School of Information and Communication Engineering, Chungbuk National University, Chungju 28644, Republic of Korea.
Sensors (Basel). 2023 Jan 19;23(3):1152. doi: 10.3390/s23031152.
Due to the distributed data collection and learning in federated learnings, many clients conduct local training with non-independent and identically distributed (non-IID) datasets. Accordingly, the training from these datasets results in severe performance degradation. We propose an efficient algorithm for enhancing the performance of federated learning by overcoming the negative effects of non-IID datasets. First, the intra-client class imbalance is reduced by rendering the class distribution of clients close to Uniform distribution. Second, the clients to participate in federated learning are selected to make their integrated class distribution close to Uniform distribution for the purpose of mitigating the inter-client class imbalance, which represents the class distribution difference among clients. In addition, the amount of local training data for the selected clients is finely adjusted. Finally, in order to increase the efficiency of federated learning, the batch size and the learning rate of local training for the selected clients are dynamically controlled reflecting the effective size of the local dataset for each client. In the performance evaluation on CIFAR-10 and MNIST datasets, the proposed algorithm achieves 20% higher accuracy than existing federated learning algorithms.
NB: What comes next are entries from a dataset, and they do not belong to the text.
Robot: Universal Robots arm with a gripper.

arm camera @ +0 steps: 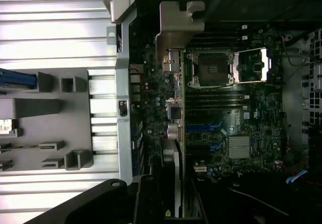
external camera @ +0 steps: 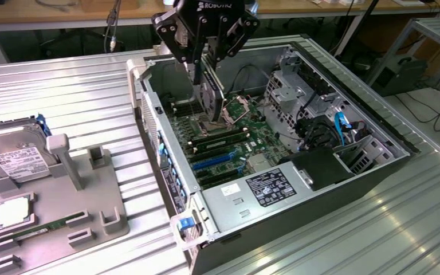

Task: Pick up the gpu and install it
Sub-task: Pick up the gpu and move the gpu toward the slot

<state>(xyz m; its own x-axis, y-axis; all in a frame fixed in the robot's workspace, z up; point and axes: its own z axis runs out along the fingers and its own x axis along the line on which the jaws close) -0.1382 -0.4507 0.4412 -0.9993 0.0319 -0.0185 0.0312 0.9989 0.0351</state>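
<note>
**Gpu held on edge over the open computer**

The end effector [external camera: 204, 64] is clenched on the gpu [external camera: 212, 97], gripping it by its upper edge so that the card hangs straight down on edge. In the wrist view the end effector [arm camera: 176, 206] holds the gpu [arm camera: 177, 173] seen edge-on as a thin pale strip. The card's metal bracket [arm camera: 178, 25] is at its far end, close to the wall of the case [arm camera: 123, 83].

The card hangs inside the open top of the computer case [external camera: 153, 109], above the motherboard [external camera: 239, 143]. In the exterior view its lower edge is near the processor socket [external camera: 235, 109], and whether it touches the board cannot be told. The blue slots [external camera: 213, 162] lie farther along the board, apart from the card. A power supply [external camera: 266, 189] with a label sits at the near end of the case.

The case stands on a ribbed metal worktop [external camera: 67, 97]. On the exterior view's left, well apart from the case, a grey holder [external camera: 67, 200] lies on the worktop. A hard drive [external camera: 18, 160] with a white label rests at the holder's far end, and a narrow green memory stick [external camera: 40, 232] lies near its near end.
</note>
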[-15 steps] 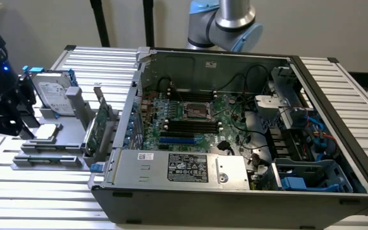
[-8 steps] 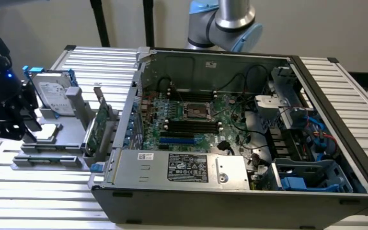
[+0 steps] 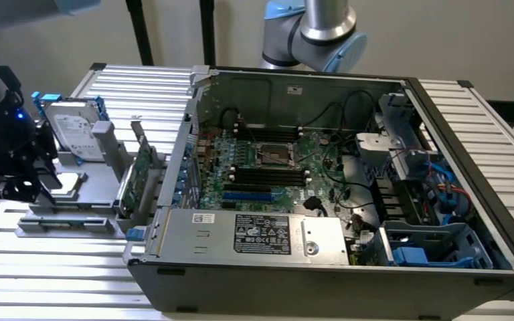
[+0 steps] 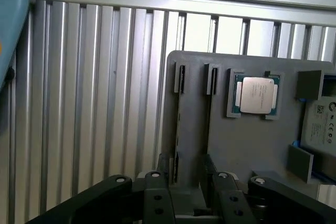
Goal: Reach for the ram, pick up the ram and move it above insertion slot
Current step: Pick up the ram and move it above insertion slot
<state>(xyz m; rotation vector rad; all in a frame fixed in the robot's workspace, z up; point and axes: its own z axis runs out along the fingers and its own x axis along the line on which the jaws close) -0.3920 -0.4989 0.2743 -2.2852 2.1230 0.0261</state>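
Observation:
The ram shows edge-on as a thin dark strip standing in the grey holder, held between end brackets. My gripper hovers over one end of it, open; the black fingers straddle the strip without touching it. In the exterior view the gripper hangs at the left, above the grey holder beside the computer case. The insertion slot is one of several parallel black sockets on the motherboard inside the open case, well to the exterior view's right of the gripper.
A processor chip and a silver hard drive sit in the same holder. A green expansion card stands between the holder and the case wall. A power supply and cables crowd the case. The ribbed metal table surrounds everything.

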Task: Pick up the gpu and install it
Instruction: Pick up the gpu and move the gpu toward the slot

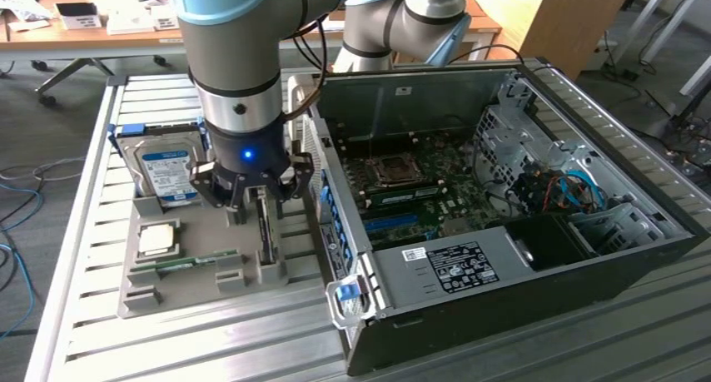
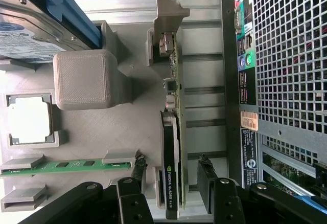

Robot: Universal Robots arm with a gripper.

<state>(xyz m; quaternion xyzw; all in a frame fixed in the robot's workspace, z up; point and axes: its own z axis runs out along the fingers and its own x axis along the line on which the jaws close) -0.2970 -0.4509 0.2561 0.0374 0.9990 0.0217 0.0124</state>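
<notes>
The exterior view covers the big stuff. There's the slatted metal worktop [image 1: 89, 332] and the open case [image 1: 622, 257] lying on its side with the motherboard [image 1: 428, 186] exposed. The arm [image 1: 233, 66] reaches down over the grey tray [image 1: 183, 290] just beside the case.

The wrist view adds the close-up detail, like the case's rear grille and ports. It also shows the fingers [image 2: 206, 175] spread wide either side of the gpu [image 2: 170, 147], gap on both sides, gripping nothing.

The gpu stands on edge in its tray slot, between the case and the hard drive [image 1: 165, 170]. Edge-on it's a thin card with a black shroud and Nvidia Quadro lettering. The CPU [image 2: 29, 119] and RAM stick [image 2: 61, 165] sit in the tray too.
</notes>
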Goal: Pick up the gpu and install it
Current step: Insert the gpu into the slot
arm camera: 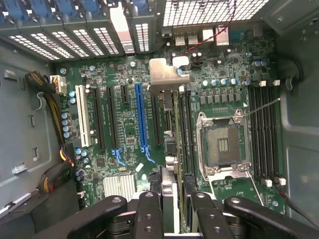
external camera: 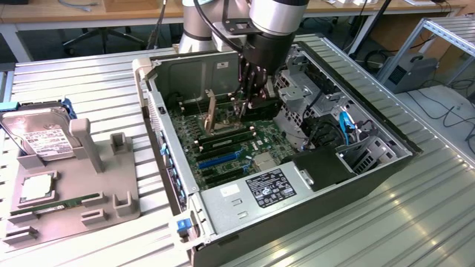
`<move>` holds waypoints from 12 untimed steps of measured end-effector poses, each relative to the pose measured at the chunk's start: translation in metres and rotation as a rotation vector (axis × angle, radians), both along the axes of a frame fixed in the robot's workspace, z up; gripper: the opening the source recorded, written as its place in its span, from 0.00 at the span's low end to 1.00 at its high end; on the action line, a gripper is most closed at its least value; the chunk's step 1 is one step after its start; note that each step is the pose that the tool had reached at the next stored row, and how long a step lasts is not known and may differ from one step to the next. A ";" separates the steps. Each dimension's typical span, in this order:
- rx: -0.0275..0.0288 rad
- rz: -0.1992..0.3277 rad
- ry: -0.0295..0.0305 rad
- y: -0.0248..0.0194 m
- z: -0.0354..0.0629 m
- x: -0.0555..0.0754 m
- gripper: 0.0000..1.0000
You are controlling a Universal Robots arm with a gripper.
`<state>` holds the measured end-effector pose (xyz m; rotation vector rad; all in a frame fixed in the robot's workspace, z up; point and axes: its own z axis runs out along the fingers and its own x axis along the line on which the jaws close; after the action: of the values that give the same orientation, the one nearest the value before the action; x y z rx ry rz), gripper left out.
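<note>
One card is in my grasp: the gpu, seen edge-on from my wrist view, with my fingers clamped on its upper edge from both sides and its silvery end bracket jutting toward the slotted rear wall of the computer case. In the exterior view my gripper hangs inside the open case, which lies on its side on the ribbed metal tabletop, and the card stands upright beneath me, its brownish back facing the exterior view's left, its lower edge down at the motherboard. From the wrist view the card sits just beside the long blue expansion slot, over the neighbouring dark slot; whether it is fully seated I cannot tell. The empty processor socket lies on the card's other side, with memory slots beyond it. Well apart from the case, at the exterior view's left, a grey holder tray carries a hard drive, a processor chip and a green memory stick.
</note>
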<state>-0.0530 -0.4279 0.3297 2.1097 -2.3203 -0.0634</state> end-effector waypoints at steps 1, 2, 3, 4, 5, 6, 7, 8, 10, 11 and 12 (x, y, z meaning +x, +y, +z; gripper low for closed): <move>0.0000 0.000 0.0000 -0.0001 -0.0002 0.000 0.28; 0.0000 0.000 0.0000 -0.0002 -0.0003 0.000 0.28; 0.0000 0.000 0.0000 -0.0002 -0.0005 0.000 0.28; 0.0000 0.000 0.0000 -0.0003 -0.0007 0.000 0.28; 0.0000 0.000 0.0000 -0.0004 -0.0008 0.000 0.28; 0.0000 0.000 0.0000 -0.0005 -0.0010 0.000 0.28; 0.0000 0.000 0.0000 -0.0005 -0.0012 0.000 0.28; 0.0000 0.000 -0.0001 -0.0006 -0.0013 0.000 0.28; 0.0000 0.000 0.0000 -0.0008 -0.0017 0.000 0.28; 0.0000 0.000 0.0000 -0.0009 -0.0019 0.000 0.28; 0.0001 0.000 -0.0001 -0.0009 -0.0021 0.000 0.28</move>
<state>-0.0530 -0.4288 0.3276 2.1098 -2.3203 -0.0635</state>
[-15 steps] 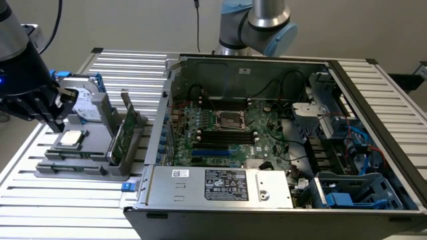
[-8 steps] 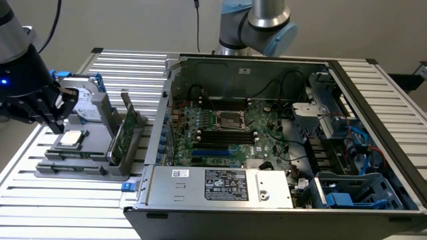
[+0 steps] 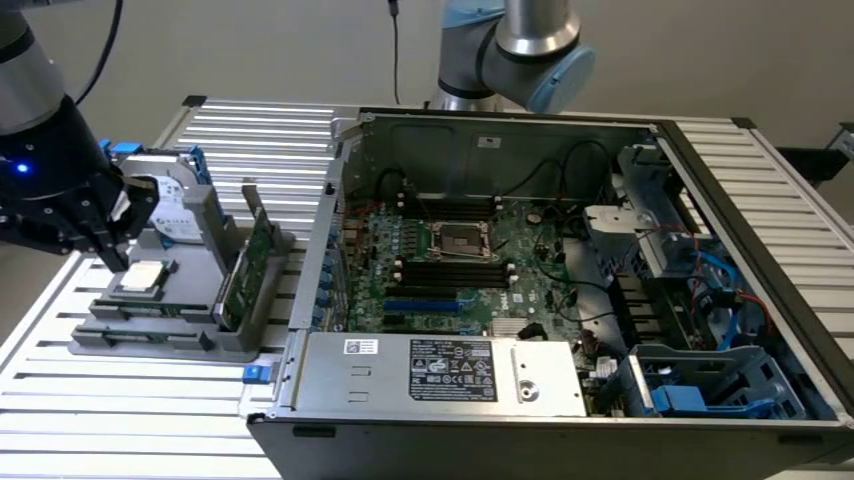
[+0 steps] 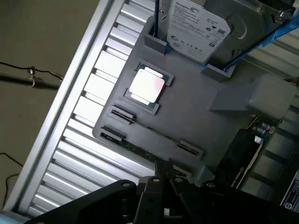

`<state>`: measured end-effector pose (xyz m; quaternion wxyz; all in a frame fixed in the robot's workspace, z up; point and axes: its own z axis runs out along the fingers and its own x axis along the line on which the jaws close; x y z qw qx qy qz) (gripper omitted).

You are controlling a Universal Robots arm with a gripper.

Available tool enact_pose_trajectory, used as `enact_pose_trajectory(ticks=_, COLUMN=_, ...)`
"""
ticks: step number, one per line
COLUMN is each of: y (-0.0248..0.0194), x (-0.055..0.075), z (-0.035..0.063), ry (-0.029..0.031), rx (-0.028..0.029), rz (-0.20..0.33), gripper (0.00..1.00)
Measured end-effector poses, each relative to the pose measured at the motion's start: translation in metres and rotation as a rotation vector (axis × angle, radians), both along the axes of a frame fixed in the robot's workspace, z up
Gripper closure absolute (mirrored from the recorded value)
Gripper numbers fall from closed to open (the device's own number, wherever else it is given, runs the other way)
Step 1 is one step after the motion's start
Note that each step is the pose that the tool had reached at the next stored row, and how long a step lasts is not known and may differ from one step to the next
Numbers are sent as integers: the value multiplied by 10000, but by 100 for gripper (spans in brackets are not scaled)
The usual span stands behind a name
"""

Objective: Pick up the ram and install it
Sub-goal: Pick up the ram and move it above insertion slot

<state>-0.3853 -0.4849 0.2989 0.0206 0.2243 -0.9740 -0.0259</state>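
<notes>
Thin green ram [image 4: 135,148] sits in slotted grey holder [image 4: 187,107].

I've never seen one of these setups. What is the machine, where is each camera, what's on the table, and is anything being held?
This is one robot arm ending in a claw. The exterior view comes from a camera standing off the arm. The wrist view comes from a camera on the wrist, looking past the claw. On the slatted metal table sit an open computer case with its motherboard, and a grey holder. The holder carries a hard drive, a processor chip and the ram, a green stick standing on edge. The claw is shut, holds nothing, and hovers over the holder near the processor chip.
</notes>
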Motion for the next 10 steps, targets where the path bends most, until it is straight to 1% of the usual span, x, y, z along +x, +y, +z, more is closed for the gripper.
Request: enact_pose_trajectory(ticks=10, y=0, x=0, z=-72, ry=1, rx=-1, rz=1815, gripper=89)
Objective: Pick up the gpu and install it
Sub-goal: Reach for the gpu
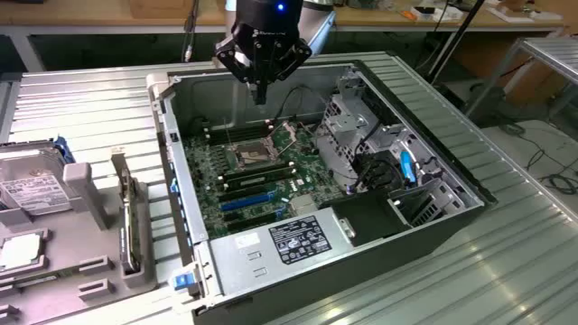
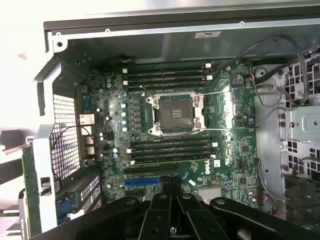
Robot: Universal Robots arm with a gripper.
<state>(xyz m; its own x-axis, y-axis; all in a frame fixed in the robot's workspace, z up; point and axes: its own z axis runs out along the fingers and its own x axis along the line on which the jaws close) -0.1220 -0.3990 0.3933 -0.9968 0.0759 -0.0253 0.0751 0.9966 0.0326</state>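
The gpu (image 1: 127, 220) is not yet picked up: it stands on edge in a grey holder (image 1: 91, 227) on the slatted surface (image 1: 91, 101), outside the computer case (image 1: 451, 169), at about seven o'clock from the hand (image 1: 260, 99) in the exterior view. The hand hangs over the far end of the open case with its fingers pressed together and nothing between them; the wrist view looks down past them (image 2: 170, 190) onto the motherboard (image 2: 225, 150). The step in hand, as I judge it, is the reach to the card. To do it well, the fingers should spread before meeting the card's upper edge, grip bare board rather than components, and draw it straight up out of the holder, clear of the hard drive (image 1: 32, 186) at nine o'clock from it.
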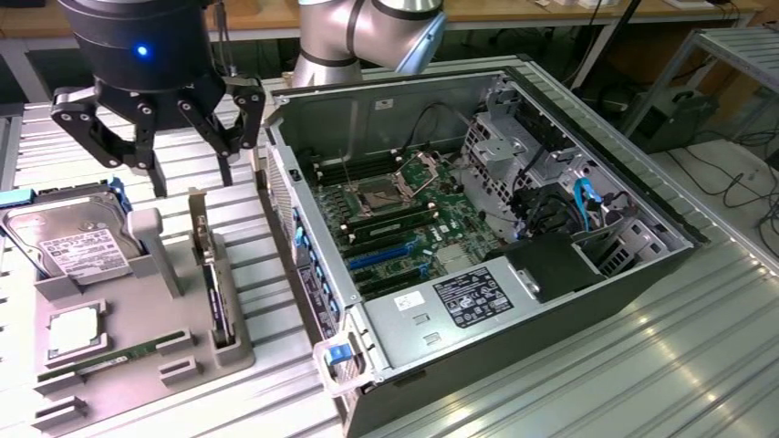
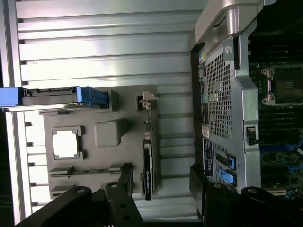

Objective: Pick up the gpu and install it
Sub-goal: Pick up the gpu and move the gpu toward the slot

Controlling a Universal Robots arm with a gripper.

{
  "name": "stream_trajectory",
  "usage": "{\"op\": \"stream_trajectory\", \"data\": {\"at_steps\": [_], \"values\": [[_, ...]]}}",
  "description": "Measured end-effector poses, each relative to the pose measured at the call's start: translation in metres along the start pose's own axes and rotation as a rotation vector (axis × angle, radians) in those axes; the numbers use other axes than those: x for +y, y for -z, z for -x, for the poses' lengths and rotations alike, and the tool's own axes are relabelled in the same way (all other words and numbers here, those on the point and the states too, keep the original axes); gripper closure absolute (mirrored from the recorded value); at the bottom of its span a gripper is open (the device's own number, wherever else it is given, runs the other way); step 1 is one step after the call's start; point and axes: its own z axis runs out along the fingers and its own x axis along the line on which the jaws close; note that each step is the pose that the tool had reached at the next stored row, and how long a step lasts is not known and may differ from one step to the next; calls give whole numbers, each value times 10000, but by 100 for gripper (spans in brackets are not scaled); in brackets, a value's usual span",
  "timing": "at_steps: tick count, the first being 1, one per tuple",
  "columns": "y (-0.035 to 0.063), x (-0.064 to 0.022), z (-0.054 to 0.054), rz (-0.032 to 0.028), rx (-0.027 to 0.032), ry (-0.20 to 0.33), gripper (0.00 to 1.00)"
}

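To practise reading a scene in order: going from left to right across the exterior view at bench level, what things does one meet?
hard drive → gpu, on edge → motherboard → blue cable

Robotics lab / hw assembly test cell. Evidence: industrial robot arm [image 1: 359,36] w/ black multi-finger end effector [image 1: 182,160] over a ribbed aluminium table [image 1: 633,365]. Open PC tower [image 1: 512,360] lies on its side, motherboard [image 1: 402,214] exposed. Grey fixture tray [image 1: 140,315] w/ slots holds loose PC parts, e.g. hard drive [image 1: 73,246]. Bkgd: wooden workbenches [image 1: 548,14], metal frame [image 1: 731,46], cables [image 1: 742,182] on floor.
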Motion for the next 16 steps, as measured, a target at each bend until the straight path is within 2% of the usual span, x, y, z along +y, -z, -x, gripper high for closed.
{"op": "stream_trajectory", "data": {"at_steps": [16], "values": [[-252,-98,-34,2,3,69,40]]}}
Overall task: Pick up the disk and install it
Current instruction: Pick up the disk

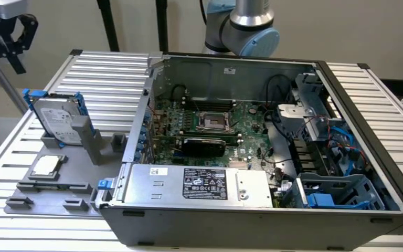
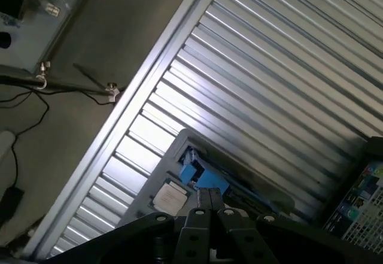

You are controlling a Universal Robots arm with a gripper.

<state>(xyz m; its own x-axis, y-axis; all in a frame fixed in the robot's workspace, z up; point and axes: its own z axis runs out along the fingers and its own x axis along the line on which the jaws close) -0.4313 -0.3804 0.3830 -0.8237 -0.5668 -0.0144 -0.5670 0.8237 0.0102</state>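
Silver-grey disk (image 1: pixel 56 118) in blue carrier, upright in the grey holder (image 1: pixel 84 140) beside the open computer case (image 1: pixel 257 131). My gripper (image 2: pixel 210 201) hangs well above that holder, jaws closed, empty. Descending thus, I'd risk striking the disk's edge.

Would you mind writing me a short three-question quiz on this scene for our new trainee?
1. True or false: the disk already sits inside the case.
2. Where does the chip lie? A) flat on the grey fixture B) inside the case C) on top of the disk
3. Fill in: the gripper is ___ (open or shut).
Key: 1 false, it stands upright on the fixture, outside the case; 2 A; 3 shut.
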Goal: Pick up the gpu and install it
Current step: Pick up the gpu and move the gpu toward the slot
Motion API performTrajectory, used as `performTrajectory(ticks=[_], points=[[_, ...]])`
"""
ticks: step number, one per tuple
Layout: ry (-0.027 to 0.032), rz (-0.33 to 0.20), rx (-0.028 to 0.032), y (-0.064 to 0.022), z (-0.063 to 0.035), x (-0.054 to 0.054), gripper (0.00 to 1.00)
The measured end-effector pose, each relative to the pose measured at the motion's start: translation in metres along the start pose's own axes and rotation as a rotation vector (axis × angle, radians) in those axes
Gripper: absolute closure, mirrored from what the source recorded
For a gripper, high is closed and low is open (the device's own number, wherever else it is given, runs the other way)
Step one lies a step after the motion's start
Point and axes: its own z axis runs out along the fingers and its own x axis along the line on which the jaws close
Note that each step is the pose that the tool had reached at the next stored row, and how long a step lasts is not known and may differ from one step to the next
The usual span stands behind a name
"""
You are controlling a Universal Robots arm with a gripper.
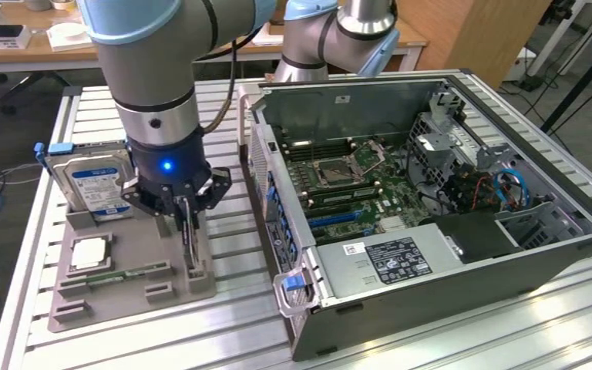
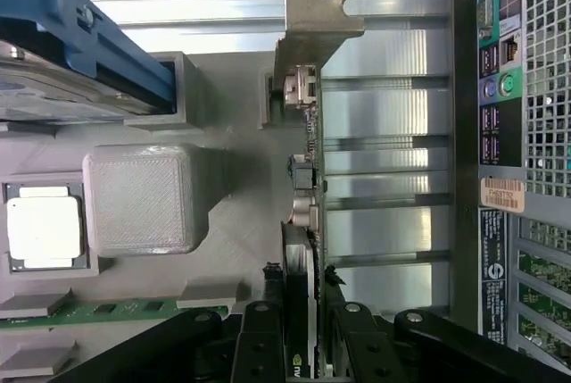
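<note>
— Where is the thin green-and-black gpu (image 1: 191,247) (image 2: 305,169)?

— On edge, upright, over the flat grey plastic holder (image 1: 121,297) (image 2: 232,213), with its silver end bracket facing the wrist camera. Its lower end is down at the holder, and I cannot tell whether it has lifted clear.

— And the black gripper (image 1: 188,220) (image 2: 305,312)?

— Closed on the card from above, one finger on each face.

— What else is on the holder?

— A silver hard drive with a blue-white label (image 1: 95,185), a square silver processor chip (image 1: 89,253) (image 2: 45,233) and a narrow green memory stick (image 1: 126,274) (image 2: 98,313).

— And the open black computer case (image 1: 543,254)?

— Just beside the holder on the exterior view's right, with its green motherboard (image 1: 348,177) exposed; both sit on the slatted aluminium table (image 1: 533,331).
</note>
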Motion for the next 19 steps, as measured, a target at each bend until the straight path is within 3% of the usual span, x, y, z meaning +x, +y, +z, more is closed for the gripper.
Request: performTrajectory(ticks=[2, 10, 11, 13, 15, 19], points=[[0.0000, 0.000, 0.0000, 0.0001, -0.0076, 0.000, 0.73], [0.0002, 0.000, 0.0001, 0.0003, -0.0154, 0.000, 0.73], [0.0003, 0.000, 0.0000, 0.0006, -0.0321, -0.001, 0.73], [0.0002, 0.000, 0.0000, 0.0006, -0.0339, -0.001, 0.73], [0.0002, 0.000, 0.0000, 0.0009, -0.0502, -0.001, 0.73], [0.0003, 0.000, 0.0000, 0.0010, -0.0534, -0.001, 0.73]])
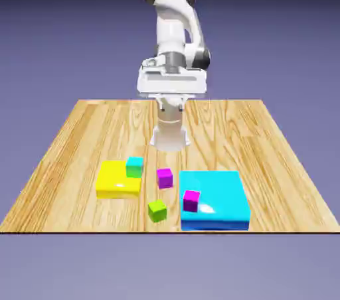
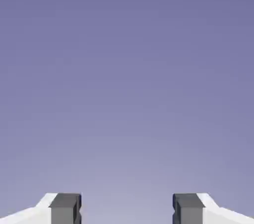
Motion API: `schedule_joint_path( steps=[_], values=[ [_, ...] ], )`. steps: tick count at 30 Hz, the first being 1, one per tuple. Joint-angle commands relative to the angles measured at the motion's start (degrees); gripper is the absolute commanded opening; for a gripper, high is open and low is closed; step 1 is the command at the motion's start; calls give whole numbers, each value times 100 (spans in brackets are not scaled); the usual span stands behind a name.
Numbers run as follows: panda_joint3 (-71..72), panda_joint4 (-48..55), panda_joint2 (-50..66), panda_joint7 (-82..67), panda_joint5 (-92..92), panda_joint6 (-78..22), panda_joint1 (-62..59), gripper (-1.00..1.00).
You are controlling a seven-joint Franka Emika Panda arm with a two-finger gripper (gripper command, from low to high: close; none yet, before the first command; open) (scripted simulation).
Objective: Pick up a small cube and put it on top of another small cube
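A small magenta cube (image 1: 165, 178) rests on the wooden table near the middle front. Its look-alike magenta cube (image 1: 191, 200) sits on the left edge of a flat cyan slab (image 1: 219, 202). The small teal cube (image 1: 135, 166) stands on the right rear corner of a yellow slab (image 1: 116, 181). My gripper (image 1: 172, 96) hangs high above the table's rear, far from all the cubes. In the hand view my gripper (image 2: 127, 209) stands open; its grey fingertips (image 2: 65, 208) are wide apart with only the backdrop between them.
A lime-green cube (image 1: 157, 210) lies near the table's front edge, between the two slabs. The robot's base (image 1: 170, 134) stands behind the cubes on the wooden table (image 1: 80, 139).
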Motion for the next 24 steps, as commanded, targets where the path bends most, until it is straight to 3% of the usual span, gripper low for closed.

Moreover, in achieving this huge accuracy improvement, the proposed algorithm uses less computation and communication resources compared to existing algorithms in terms of the amount of data used and the number of clients joined in the training.
由于联邦学习中的分布式数据收集和学习,许多客户端使用非独立同分布(non-IID)数据集进行本地训练。因此,这些数据集的训练会导致性能严重下降。我们提出了一种有效的算法,通过克服非 IID 数据集的负面影响来提高联邦学习的性能。首先,通过使客户端的类分布接近均匀分布来减少客户端内的类不平衡。其次,选择要参与联邦学习的客户端,以使它们的综合类分布接近均匀分布,以减轻客户端间的类不平衡,这代表了客户端之间的类分布差异。此外,还对选定客户端的本地训练数据量进行了精细调整。最后,为了提高联邦学习的效率,根据每个客户端的本地数据集的有效大小,动态控制选定客户端的本地训练的批量大小和学习率。在 CIFAR-10 和 MNIST 数据集上的性能评估中,所提出的算法比现有的联邦学习算法的准确性高 20%。此外,在所提出的算法中,与现有的算法相比,在使用的数据量和参与训练的客户端数量方面,所提出的算法使用的计算和通信资源更少,从而实现了这一巨大的准确性提高。